Лопатин повернулся к двери, но там никого не было.

– Ты говоришь, что все лето на Западном был; от Вязьмы до Москвы, если машиной, сколько? – неожиданно для Лопатина спросил Левашов.

– В разное время по-разному ездили. Если днем, без задержек – часов шесть. Ночью, без фар, конечно, дольше.

– А от Вязьмы до передовой – сколько?

– Смотря куда ехать. Я последний раз был под Ярцевом; туда от Вязьмы, если по карте, – сто десять, а если с объездами, – сто тридцать, даже сто сорок. А что? – спросил Лопатин, почувствовав за неожиданными вопросами что-то, недоброе.

– Так, просто подумал, как тут у нас и как в других местах, – покривил душой Левашов. Сначала, спрашивая об этой, не выходившей у него из головы, Вязьме, он смутно надеялся – а вдруг корреспондент «Красной звезды» знает и расскажет ему про Вязьму совсем другое, чем Гришка Кариофили, снимет камень с души.

Но когда вместо этого услышал от Лопатина «а что?» – вопрос ничего не знавшего человека, – сдержался, решил и сам не делиться с ним тем, что услышал.

Лопатин сидел, повернувшись к нему, и молчал, словно ожидая чего-то еще несказанного; и Левашову стало неловко.

– Вы меня извините, что я вас все на «ты». Хотя и по дружбе, но привычка дурацкая, тем более что вы постарше меня, – виновато сказал он.

– Это ерунда, за это – бог простит, – сказал Лопатин. – А вот с чего это вы вдруг меня – про Вязьму? Не хотите – не отвечайте. Но имейте в виду: в вашу байку – что просто так – не поверил.

– Значит, не выходит у меня врать, – усмехнулся Левашов. – Сколько жизнь ни учила, все равно не выходит. Натрепался мне тут один, что немцы к Вязьме прорвались. Думал – а вдруг вы чего-нибудь знаете.

– Ровно ничего не знаю.

– А что думаете?

– Ничего не думаю. Кроме того, что не хочу этому верить, – сказал Лопатин.

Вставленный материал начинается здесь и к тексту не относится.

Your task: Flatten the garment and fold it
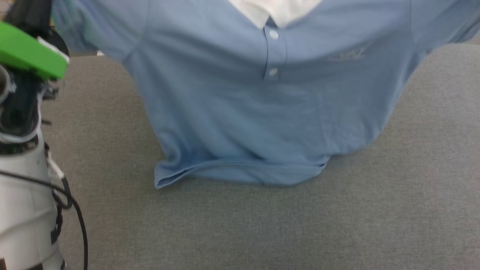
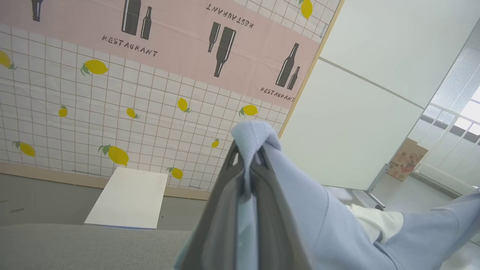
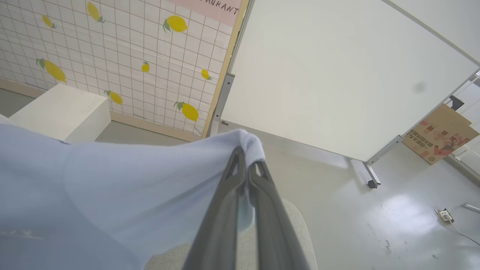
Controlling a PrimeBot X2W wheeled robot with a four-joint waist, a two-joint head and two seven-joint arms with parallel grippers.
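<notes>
Left end effector (image 2: pixel 245 159) and right end effector (image 3: pixel 247 163) each clench an upper corner of the light blue polo shirt (image 1: pixel 255 112). It hangs above the grey bench (image 1: pixel 337 225), probably so its hem (image 1: pixel 240 173) settles flat.

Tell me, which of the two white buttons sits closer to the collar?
The upper button, right beneath the white collar; the lower button sits further down the placket of the garment, toward the hem.

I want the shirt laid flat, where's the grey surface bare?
Bare: the grey surface on the robot's side of the shirt, and to its right. Crowded: the left edge, by the left arm and cable.
</notes>
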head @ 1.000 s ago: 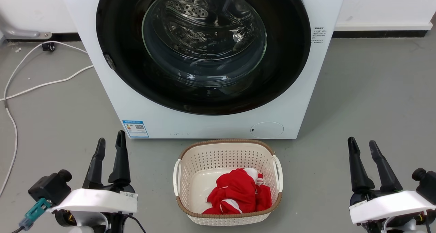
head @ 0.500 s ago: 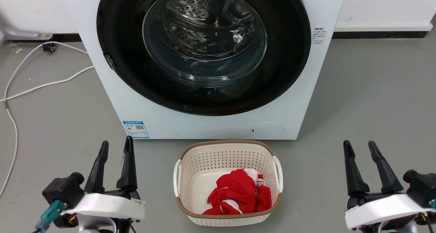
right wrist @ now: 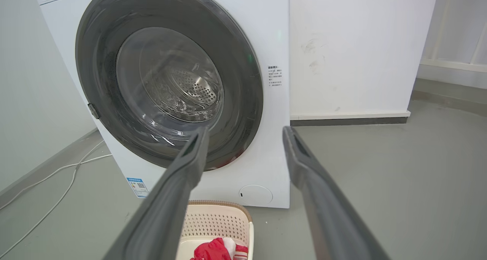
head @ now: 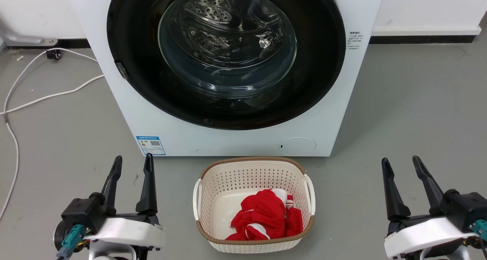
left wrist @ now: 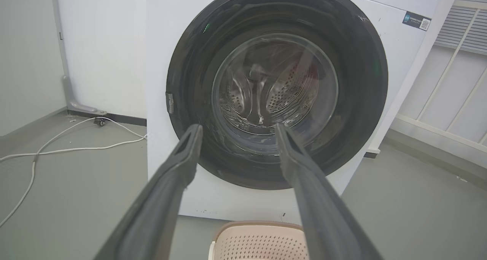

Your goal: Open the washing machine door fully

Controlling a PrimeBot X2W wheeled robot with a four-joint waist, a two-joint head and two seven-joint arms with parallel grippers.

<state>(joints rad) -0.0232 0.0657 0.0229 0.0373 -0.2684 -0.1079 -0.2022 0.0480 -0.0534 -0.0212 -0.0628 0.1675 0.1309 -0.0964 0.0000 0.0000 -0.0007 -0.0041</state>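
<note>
You had the washing machine (head: 236,138) at 12 o'clock in the head view, a white box standing on the grey floor (head: 411,111). The washing machine door (head: 319,62) lay shut, flush against the front, its glossy black rim nearly as wide as the machine and the steel drum showing through its clear glass bowl. A small grey tab (head: 121,70) sat on that rim at about 9 o'clock. Your left gripper (head: 133,157) hung at 7 o'clock, its two dark fingers spread and holding nothing, well apart from the door. Your right gripper (head: 400,159) hung at 5 o'clock, likewise spread and empty, with nothing between its fingers but floor. At 6 o'clock, between the two grippers and just in front of the machine, stood a cream perforated basket (head: 253,168) with a red and white garment (head: 266,214) bunched in it. Low on the machine's front you had a blue label (head: 150,145) at 7 o'clock and a round cap (head: 297,146) at 5 o'clock. A white cable (head: 45,96) trailed over the floor at 9 o'clock.
</note>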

– У вас жена где, не в Москве? – спросил Левашов…

– Нет, не в Москве. В Казани. Во всяком случае, по моим последним сведениям.

– А кто она у вас?

«И в самом деле, кто она у меня?» – внутренне усмехнувшись, подумал Лопатин; ему не хотелось говорить о своей жене с этим, не умевшим кривить душой и располагавшим к ответной откровенности, человеком.

– Работает в театре, по литературной части.

– А фото у вас есть с собой?

– Фото нет. Не вожу, – сказал Лопатин.

– А я бы возил. Но нету, – сказал Левашов. – Когда поженились, снялись вместе. А потом все хотел к фотографу ее сводить, чтобы одну снять. Так до двадцать второго июня и прособирался. Я почти перед самой войной на ней женился.

В голосе его была нескрываемая тоска. Наступило молчание.

Лопатин продолжал писать. Большая кривобокая тень его перевязанной головы шевелилась на стене.

Мы теперь уходим понемногуВ ту страну, где тишь и благодать,Может быть, и скоро мне в дорогуБренные пожитки собирать… —

вдруг за спиной у Лопатина нараспев прочел Левашов есенинские строчки, прочел и остановился, словно колеблясь, читать ли дальше. Но читать не стал, а снова, как раньше, на «ты», спросил Лопатина:

– Наверно, тяжело тебе на войне? Сегодня – у этих, завтра – у тех ни ты к людям, ни они к тебе не успевают привыкнуть. Когда все время в одной части – легче. Верно?

– Не думаю, – продолжая писать, сказал Лопатин. Он не мог согласиться с тем, что жизнь Левашова на войне была легче его жизни.